= Murder of Apratim =

2026 abduction and murder in Bangladesh

Apratim, the victim

On 19 September 2026, police recovered the body of Ishayat Shahriar Apratim (ইশায়াত শাহরিয়ার অপ্রতীম), a 13-year-old seventh-grade student of Cumilla Border Guard Public School, from a wooded area in Lalmai Hill, Comilla Sadar South Upazila. Primary investigations found that Apratim was murdered for refusing to give away his mother's iPhone, which the murders tried to snatch from him. His murders sparked debate over the children's safety in Bangladesh.

== Incident ==
According to family and official sources, Apratim went missing on 18 September afternoon after leaving his residence in the Kotbari area carrying his mother's iPhone. His body was found the following day with visible head injuries. Following an analysis of surveillance footage near Comilla University that showed him with a suspicious individual, local police detained a teenage suspect for questioning. The police initiated an investigation to determine the motive and apprehend those responsible. Apratim was the only child of Nahida Begum, an associate professor in the Department of Bangla at Comilla University.

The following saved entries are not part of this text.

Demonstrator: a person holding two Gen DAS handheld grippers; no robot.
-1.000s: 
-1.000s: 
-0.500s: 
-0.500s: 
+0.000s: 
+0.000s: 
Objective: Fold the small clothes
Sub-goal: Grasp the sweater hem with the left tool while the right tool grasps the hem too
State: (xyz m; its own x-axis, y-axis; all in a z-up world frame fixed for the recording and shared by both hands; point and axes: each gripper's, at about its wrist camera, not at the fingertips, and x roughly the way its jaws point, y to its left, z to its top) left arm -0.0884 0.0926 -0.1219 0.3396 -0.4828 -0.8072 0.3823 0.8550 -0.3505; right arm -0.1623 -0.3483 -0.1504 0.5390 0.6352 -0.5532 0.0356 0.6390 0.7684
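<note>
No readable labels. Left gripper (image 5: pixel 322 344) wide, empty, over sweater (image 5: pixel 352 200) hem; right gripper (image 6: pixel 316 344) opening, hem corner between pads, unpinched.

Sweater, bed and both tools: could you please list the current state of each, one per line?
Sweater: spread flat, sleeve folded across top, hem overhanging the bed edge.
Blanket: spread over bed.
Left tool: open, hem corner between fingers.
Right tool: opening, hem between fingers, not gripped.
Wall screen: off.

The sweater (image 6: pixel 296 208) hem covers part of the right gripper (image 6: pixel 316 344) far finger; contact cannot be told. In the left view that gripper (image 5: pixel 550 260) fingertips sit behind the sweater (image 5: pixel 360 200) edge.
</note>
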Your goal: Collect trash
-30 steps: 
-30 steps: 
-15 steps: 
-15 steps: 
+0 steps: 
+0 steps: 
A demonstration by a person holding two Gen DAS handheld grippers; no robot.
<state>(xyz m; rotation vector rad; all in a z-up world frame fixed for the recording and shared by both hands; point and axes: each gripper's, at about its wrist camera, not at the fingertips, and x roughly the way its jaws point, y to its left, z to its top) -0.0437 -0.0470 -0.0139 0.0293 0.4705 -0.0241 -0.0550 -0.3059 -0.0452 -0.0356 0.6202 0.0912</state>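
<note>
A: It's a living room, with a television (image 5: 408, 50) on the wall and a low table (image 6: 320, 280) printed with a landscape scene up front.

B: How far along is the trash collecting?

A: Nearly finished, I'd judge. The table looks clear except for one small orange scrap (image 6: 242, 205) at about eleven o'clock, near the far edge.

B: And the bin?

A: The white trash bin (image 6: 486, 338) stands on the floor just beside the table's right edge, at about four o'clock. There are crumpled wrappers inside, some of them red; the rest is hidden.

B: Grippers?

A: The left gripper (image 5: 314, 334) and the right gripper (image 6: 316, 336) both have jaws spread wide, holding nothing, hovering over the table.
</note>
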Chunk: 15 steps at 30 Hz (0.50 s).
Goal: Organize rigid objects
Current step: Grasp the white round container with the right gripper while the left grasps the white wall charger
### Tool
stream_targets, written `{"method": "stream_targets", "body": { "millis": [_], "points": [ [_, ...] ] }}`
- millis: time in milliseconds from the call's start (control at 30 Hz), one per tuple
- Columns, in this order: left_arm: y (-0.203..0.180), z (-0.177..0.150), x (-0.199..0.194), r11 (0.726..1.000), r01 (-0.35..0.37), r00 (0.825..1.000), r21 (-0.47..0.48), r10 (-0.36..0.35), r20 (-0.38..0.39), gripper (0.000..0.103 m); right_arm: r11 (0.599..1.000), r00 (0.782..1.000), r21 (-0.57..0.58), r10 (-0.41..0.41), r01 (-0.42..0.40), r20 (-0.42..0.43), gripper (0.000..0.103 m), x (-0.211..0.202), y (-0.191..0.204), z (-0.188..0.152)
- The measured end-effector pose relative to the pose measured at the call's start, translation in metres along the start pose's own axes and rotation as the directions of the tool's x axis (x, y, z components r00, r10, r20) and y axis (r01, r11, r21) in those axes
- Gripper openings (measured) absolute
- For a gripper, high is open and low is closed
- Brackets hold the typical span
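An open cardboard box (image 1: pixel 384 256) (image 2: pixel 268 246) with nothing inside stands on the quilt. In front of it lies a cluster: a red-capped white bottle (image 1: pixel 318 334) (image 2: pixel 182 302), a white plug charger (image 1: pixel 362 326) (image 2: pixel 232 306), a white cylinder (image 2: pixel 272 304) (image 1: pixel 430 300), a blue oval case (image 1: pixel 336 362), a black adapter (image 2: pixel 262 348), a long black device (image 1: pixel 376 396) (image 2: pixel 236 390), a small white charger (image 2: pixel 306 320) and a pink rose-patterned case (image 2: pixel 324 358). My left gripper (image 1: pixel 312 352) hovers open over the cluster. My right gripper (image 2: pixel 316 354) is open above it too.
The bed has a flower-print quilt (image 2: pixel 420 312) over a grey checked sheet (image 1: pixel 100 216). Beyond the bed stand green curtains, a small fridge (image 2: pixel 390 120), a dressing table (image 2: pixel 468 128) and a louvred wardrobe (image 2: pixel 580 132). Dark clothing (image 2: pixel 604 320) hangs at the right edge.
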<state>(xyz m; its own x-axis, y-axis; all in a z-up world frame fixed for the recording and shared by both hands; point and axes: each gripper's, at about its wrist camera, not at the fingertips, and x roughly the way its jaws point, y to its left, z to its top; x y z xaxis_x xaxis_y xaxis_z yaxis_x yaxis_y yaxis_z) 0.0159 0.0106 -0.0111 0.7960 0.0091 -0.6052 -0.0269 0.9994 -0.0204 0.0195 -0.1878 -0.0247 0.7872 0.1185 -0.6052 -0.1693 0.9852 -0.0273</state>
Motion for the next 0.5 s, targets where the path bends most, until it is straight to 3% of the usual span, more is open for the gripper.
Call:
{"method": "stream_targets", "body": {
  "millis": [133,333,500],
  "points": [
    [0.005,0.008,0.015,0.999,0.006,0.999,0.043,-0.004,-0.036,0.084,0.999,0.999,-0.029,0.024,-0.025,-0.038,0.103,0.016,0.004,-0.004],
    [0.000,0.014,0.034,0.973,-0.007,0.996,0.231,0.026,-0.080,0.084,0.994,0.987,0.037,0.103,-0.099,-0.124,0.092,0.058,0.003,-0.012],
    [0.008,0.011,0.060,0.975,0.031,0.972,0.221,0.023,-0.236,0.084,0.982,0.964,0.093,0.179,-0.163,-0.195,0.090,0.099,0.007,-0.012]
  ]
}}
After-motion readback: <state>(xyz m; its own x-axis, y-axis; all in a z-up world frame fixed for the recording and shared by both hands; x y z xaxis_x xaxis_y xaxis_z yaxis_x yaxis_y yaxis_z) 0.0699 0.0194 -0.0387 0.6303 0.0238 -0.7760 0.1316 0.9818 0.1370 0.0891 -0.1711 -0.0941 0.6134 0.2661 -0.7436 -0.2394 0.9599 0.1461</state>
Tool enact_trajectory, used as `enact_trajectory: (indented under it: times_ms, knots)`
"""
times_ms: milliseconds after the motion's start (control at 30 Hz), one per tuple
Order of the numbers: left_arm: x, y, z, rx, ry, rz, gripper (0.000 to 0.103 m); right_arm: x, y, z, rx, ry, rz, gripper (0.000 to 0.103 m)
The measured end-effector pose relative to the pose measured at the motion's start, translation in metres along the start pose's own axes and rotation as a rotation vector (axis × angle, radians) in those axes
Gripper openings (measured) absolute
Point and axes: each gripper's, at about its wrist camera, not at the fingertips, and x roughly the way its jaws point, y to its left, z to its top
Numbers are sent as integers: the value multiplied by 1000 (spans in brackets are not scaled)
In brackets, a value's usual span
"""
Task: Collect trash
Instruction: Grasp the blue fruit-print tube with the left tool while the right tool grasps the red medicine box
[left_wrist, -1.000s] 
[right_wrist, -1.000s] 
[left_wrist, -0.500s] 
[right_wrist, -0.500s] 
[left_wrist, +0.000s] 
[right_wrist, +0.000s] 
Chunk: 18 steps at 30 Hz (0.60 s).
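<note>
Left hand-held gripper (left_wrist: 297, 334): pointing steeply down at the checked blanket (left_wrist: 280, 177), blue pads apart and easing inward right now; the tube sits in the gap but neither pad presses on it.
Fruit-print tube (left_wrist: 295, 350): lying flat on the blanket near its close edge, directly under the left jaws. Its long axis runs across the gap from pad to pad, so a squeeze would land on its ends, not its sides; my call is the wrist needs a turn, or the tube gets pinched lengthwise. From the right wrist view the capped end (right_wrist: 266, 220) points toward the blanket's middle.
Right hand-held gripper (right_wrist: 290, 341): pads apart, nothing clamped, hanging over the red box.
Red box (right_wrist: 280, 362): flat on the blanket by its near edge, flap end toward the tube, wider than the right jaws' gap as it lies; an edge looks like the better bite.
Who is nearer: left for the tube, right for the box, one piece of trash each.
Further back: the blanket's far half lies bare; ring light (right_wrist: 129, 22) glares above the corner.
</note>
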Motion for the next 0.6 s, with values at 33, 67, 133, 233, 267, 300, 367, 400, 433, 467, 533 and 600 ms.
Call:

===Harassment Complaints by Apratim's Parents===
Following the murder of Apratim, his parents filed a General Diary (GD) with the Cumilla Sadar South Police Station on September 25, 2026, alleging cyberbullying, online defamation, and harassment via unknown telephone calls. According to police, four individuals have been arrested in connection with Apratim's killing, two adult suspects remanded in Cumilla Central Jail and two minors transferred to the Gazipur Child Development Centre. While police initially stated the crime was linked to an attempted robbery of the victim's mobile phone, the victim's mother, a faculty member at Comilla University, raised concerns that the attack might be retaliatory and connected to her past official duties.

== Investigation ==
In response to the discovery of the body, law enforcement launched a homicide investigation. Security camera footage from the Comilla University campus revealed Apratim in the company of an individual named Tuhin for nearly an hour prior to his disappearance. Based on this CCTV evidence, police initially detained Tuhin at approximately 15:30 (BST) on 19 September. As the investigation expanded later that evening, two additional individuals identified as Anas and Fahim were taken into custody around 19:00 BST and 19:30 BST, respectively, bringing the total number of detained suspects to three. Officer-in-Charge Mohammad Rakibul Islam of Comilla Sadar South Police Station confirmed that the suspect detentions were part of an ongoing police operation to examine their involvement in the murder.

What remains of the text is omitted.